«Как хочется ударить. Наотмашь», – зажмурившись, представляла она себе сцены избиения младенца. Наверное, радовалась самой мысли отмщения. Но в реальности чётко понимала – НЕЛЬЗЯ! Лицо – персона. Вообще доверие исчезнет.
Порой мать-страдалицу посещала мысль: «Может, она – тупая?» В пользу тупости, по мнению матери, говорило многое. Ребёнок обескураживал родительницу абсолютной неспособностью понимать собственную выгоду: не пройдёт насморк – не будет моря, не будет мороженого, не будет ещё чего-нибудь. А потом она вспоминала, что дочери всего семь лет, что девочка импульсивна и обуреваема страстями и что она очень непосредственна в своих детских хитростях и правилах.
Девочка не уставала, не спала днём и постоянно требовала внимания. Ресурсов матери было явно недостаточно: она и уставала, и хотела спать, и мечтала об одиночестве. Что тут было делать? Ничего тут не сделаешь. Сиди себе, жди для дочери жениха – только и всего.
А в это время в дверь номера кто-то старательно ломился. Правда, не жених, а доченька собственной персоной с письменным уведомлением: «ИЗВЕНИ МЕНЯ ПОЖАЛУЙСТО МАМА». Уведомление было выполнено на размалёванном сердечками листе.
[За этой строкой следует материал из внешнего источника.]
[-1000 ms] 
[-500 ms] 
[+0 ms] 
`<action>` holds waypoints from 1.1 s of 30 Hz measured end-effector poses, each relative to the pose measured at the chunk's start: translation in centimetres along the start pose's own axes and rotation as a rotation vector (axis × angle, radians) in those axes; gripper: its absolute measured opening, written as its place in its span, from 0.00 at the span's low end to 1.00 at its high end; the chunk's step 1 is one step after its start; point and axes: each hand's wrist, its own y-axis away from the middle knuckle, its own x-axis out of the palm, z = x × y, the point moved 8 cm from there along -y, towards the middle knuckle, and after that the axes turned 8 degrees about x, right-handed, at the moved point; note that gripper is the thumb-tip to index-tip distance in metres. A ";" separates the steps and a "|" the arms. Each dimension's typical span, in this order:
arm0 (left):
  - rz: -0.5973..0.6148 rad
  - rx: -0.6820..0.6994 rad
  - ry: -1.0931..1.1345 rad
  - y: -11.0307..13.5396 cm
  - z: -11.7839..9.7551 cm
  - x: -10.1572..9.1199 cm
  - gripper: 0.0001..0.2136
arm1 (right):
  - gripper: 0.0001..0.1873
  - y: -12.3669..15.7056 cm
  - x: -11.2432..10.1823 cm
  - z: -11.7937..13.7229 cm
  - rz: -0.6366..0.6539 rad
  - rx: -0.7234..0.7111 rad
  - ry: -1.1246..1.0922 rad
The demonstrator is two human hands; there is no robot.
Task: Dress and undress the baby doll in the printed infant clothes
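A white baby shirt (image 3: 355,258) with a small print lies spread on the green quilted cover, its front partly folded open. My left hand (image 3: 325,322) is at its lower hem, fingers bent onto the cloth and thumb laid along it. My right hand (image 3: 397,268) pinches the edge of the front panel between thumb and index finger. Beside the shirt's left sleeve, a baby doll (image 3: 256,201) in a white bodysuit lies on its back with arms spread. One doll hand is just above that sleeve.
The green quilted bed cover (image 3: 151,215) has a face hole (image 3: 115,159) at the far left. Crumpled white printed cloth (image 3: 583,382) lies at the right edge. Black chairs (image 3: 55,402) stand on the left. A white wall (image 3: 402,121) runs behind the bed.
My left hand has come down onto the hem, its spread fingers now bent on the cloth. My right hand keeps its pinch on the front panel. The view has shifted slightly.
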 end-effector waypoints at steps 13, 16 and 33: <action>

Не увидев положительной реакции матери, девочка протараторила: «Не выкидывай, пожалуйста». Свой труд она ценила.
Человек со стороны залюбовался бы – какая чуткая девочка! Ни хрена подобного. Просто натренирована, рефлекс есть, а вот души в нём ни капельки. Или это только так казалось?
История вечерняя– Мама, мне навстречу попался такой глупый мальчик. Посмотрел на меня и засмеялся. – В голосе дочери звучало недоумение.
– Ну и ладно. Может, ты ему понравилась. Он смутился и поэтому засмеялся.
– Да? Так бывает?
– Бывает.
– И у тебя было?
– Было.
– Папа что, на тебя смотрел и смеялся?
Мать задумалась: «Попробовал бы он ещё и посмеяться». И вообще ей очень хотелось дискредитировать мужа, рассказав, что, кроме как себе под ноги, он никуда и не смотрел. Но удерживало негласное партнёрское соглашение. А к соглашениям вообще она относилась с уважением.
– Ну не то чтобы смеялся. Улыбался.
– Понятно. Мам, я кофту не надену.
– Наденешь.
– Она мне не подходит!
– Подходит.
– Я как дура.
В глазах девичьих мольба: сделай же что-нибудь!
– Может, переодеться?
– Во что?
– В то, что с твоей кофтой сочетается.
Дальше – экшен. Дверь навылет – пуля в комнату.
Дверца шифоньера не успела до конца пропеть свою песнь, как возбуждённая барышня предстала под строгие материнские очи.
– Ну как?
– Теперь отлично!
– По-моему, его зовут Влад.
– По-моему, не знаю.
– Блеск твой возьму, ладно?
– Ну возьми.
– Где он?
– В красной косметичке.
Снова дверца шифоньера не успела завершить свою тоскливую песнь, вместо неё – звук, напоминающий хлопок по губам.
– Мама (фактически в истерике), там её нет!
– Посмотри в ванной, на полочке.
Радостно: «Ага». Две секунды тишины, и в дверь на балкон просунулась голова с влажными волосами, с губами, на которых лежал толстый, неэкономный слой блеска.
– Подправь мне губы.
Это, конечно же, не было просьбой семилетней девочки. Это был приказ боевой подруги, в данный момент – старшей по званию. Но мать понимала: это свидание, это курортный вечер и они в женской своей сути сейчас на равных. Да и потом у матери тоже был свой дочерний опыт, согласно которому подрезать птичке крылья перед вылетом негоже. Поэтому она промолчала: «Глупо мне мешать её минутному блаженству…»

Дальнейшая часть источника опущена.